◆ **COLLECTED DATA**
■ ■ ■ ■ ■

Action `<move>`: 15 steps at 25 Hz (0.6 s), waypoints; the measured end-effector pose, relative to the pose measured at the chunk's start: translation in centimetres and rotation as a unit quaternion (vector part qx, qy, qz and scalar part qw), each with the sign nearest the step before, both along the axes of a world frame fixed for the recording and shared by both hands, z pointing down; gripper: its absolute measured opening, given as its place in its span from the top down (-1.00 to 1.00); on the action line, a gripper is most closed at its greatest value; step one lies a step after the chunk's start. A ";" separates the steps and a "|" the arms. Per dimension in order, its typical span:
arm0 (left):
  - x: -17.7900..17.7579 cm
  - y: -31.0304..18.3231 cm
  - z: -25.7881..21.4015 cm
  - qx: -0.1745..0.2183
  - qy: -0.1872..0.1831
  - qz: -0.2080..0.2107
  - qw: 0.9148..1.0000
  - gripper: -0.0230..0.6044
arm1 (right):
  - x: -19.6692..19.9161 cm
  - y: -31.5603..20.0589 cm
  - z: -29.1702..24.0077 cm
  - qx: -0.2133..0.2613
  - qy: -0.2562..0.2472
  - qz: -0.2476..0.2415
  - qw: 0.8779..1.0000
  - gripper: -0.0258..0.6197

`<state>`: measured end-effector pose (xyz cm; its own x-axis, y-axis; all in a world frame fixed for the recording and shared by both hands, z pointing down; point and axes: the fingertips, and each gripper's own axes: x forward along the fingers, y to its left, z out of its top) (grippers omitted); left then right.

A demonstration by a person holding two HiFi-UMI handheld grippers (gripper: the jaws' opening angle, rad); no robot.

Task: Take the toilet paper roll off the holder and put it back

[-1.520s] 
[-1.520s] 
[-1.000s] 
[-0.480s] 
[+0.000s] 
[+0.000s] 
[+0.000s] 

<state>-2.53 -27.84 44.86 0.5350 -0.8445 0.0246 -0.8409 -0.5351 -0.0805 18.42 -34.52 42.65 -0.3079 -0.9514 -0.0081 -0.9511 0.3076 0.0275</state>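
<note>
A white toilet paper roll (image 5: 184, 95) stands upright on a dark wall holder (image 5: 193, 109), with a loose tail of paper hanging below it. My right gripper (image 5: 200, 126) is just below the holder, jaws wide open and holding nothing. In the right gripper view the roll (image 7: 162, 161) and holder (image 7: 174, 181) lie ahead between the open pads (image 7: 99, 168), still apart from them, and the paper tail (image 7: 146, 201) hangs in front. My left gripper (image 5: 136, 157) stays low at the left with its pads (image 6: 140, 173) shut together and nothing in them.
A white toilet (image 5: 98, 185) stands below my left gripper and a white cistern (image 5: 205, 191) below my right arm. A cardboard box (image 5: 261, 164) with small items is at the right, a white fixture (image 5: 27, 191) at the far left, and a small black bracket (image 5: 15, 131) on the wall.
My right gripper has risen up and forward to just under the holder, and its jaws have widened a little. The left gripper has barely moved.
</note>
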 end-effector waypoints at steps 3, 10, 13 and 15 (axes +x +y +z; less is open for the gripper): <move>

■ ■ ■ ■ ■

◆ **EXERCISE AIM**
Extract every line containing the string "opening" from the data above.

◆ **RESPONSE TO THE EXERCISE**
Action `<move>`: 15 steps at 25 Hz (0.6 s), waypoints; the measured end-effector pose, relative to the pose measured at the chunk's start: translation in centimetres and rotation as a unit quaternion (vector part qx, qy, qz and scalar part qw), each with the sign nearest the step before, both along the axes of a world frame fixed for the recording and shared by both hands, z pointing down; gripper: its absolute measured opening, given as its place in its span from the top down (-1.00 to 1.00); on the action line, a gripper is most closed at its greatest value; step one lies a step after the chunk's start. A ";" separates the steps and a "|" the arms. Per dimension in order, its typical span:
A demonstration by a person holding two HiFi-UMI handheld grippers (gripper: the jaws' opening angle, rad); no robot.

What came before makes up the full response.